La principale raison vient des efforts du président Donald Trump pour contrôler le Groenland, un territoire autonome du Danemark, qui a déclenché une vague d'informations erronées perturbant l'opinion publique avant le jour du vote.
Dans ce contexte, la Première ministre Mette Frederiksen a appelé à des élections anticipées le 24 mars afin de profiter du bond de soutien des électeurs après les tensions diplomatiques avec M. Trump sur la question du Groenland.
Le prochain vote est considéré comme un test de la psychologie des électeurs danois dans un contexte où les relations entre l'Europe et les États-Unis sont à leur plus bas niveau depuis des décennies. L'image de Mme Frederiksen en tant que dirigeante ferme dans les crises nationales s'est considérablement renforcée après que M. Trump a réitéré ses revendications sur ce territoire arctique au début du mois de janvier 2026.
L'agence de renseignement PET souligne que l'accent mis par les États-Unis sur le Royaume du Danemark a créé de nouvelles lignes de conflit internationales que d'autres pays pourraient exploiter.

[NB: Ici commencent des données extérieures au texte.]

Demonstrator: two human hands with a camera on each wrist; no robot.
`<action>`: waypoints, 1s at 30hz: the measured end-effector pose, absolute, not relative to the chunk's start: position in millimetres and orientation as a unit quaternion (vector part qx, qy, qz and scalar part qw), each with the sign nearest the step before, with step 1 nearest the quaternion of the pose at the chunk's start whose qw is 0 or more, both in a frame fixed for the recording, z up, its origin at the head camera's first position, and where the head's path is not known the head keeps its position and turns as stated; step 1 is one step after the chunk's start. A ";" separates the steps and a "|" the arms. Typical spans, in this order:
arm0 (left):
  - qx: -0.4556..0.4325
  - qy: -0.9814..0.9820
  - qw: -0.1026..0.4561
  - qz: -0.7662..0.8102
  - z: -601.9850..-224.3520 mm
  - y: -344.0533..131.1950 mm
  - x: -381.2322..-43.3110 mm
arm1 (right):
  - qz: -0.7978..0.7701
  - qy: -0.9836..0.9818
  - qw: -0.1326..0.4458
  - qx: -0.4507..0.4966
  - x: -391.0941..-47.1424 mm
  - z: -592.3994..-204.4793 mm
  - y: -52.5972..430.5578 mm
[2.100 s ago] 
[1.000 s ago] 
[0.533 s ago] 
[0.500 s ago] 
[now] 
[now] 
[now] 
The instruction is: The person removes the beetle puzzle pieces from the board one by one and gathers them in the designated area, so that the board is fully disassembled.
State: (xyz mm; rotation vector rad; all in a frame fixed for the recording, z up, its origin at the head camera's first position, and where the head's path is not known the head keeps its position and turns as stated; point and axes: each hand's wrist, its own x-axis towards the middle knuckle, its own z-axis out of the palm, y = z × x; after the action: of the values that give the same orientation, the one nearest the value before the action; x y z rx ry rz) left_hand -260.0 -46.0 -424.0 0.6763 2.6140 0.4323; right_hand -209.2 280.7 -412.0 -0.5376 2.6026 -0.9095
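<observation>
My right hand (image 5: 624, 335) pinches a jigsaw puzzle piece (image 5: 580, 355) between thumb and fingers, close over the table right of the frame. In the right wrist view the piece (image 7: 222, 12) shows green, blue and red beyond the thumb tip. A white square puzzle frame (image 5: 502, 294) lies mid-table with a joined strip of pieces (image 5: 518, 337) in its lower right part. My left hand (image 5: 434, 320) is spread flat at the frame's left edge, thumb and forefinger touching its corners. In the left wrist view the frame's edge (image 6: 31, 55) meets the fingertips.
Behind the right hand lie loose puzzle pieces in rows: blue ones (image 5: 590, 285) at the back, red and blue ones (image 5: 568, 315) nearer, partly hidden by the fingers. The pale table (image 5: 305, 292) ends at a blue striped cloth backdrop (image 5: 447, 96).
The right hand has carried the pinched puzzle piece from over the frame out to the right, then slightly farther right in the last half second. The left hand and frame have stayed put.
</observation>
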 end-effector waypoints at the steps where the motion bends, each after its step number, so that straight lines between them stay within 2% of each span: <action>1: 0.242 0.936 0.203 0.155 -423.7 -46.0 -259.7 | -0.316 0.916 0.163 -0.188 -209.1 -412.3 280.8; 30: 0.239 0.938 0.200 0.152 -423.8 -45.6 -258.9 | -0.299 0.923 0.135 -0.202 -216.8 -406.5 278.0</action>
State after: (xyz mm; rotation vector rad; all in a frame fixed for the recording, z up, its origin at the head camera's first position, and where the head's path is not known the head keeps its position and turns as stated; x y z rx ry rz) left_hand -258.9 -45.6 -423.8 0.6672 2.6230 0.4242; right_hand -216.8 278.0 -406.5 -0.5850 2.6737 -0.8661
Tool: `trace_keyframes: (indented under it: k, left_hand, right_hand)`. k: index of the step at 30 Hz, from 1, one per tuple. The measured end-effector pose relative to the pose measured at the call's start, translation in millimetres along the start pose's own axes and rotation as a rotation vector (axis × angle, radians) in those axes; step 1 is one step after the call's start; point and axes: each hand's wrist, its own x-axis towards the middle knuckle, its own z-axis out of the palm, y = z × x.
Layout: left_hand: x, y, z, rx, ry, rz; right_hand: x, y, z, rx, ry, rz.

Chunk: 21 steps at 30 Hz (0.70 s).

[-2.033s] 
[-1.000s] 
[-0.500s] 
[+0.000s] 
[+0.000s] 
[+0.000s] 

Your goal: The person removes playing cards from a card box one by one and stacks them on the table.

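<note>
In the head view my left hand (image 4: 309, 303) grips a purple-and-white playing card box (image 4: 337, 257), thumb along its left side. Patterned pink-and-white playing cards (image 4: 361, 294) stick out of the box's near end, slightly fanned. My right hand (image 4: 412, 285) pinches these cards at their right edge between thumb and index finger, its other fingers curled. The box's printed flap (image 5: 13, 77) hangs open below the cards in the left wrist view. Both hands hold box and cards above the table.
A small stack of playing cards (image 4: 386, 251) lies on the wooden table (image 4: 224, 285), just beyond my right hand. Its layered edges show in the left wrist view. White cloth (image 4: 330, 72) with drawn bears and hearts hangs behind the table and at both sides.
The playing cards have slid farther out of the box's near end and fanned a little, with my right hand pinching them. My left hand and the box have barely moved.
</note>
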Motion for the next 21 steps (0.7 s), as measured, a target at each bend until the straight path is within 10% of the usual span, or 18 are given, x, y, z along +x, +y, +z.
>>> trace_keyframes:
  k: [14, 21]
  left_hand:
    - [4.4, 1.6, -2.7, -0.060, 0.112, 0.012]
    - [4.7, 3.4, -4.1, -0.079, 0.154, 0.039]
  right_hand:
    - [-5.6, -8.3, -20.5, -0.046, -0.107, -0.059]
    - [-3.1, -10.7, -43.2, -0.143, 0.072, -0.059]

Les campagnes d'influence peuvent inclure de creuser les fissures sociales, de manipuler les discussions politiques ou de cibler des candidats spécifiques à travers de fausses nouvelles et des cyberattaques. Il est à noter que l'intervention américaine pourrait provenir de divers facteurs, y compris des groupes qui n'ont pas de liens officiels avec l'administration Trump.
Cette initiative fait suite à l'évaluation du service de renseignement de la défense danois en décembre 2025, qui a décrit pour la première fois les États-Unis comme un risque potentiel pour la sécurité. L'avertissement public du Danemark concernant l'ingérence d'un allié traditionnel comme les États-Unis reflète un changement profond dans la situation géopolitique dans la région arctique.
Actuellement, le gouvernement de Mme Frederiksen renforce les mesures de cybersécurité pour protéger l'intégrité des élections contre les pressions complexes venant de l'est et de l'ouest.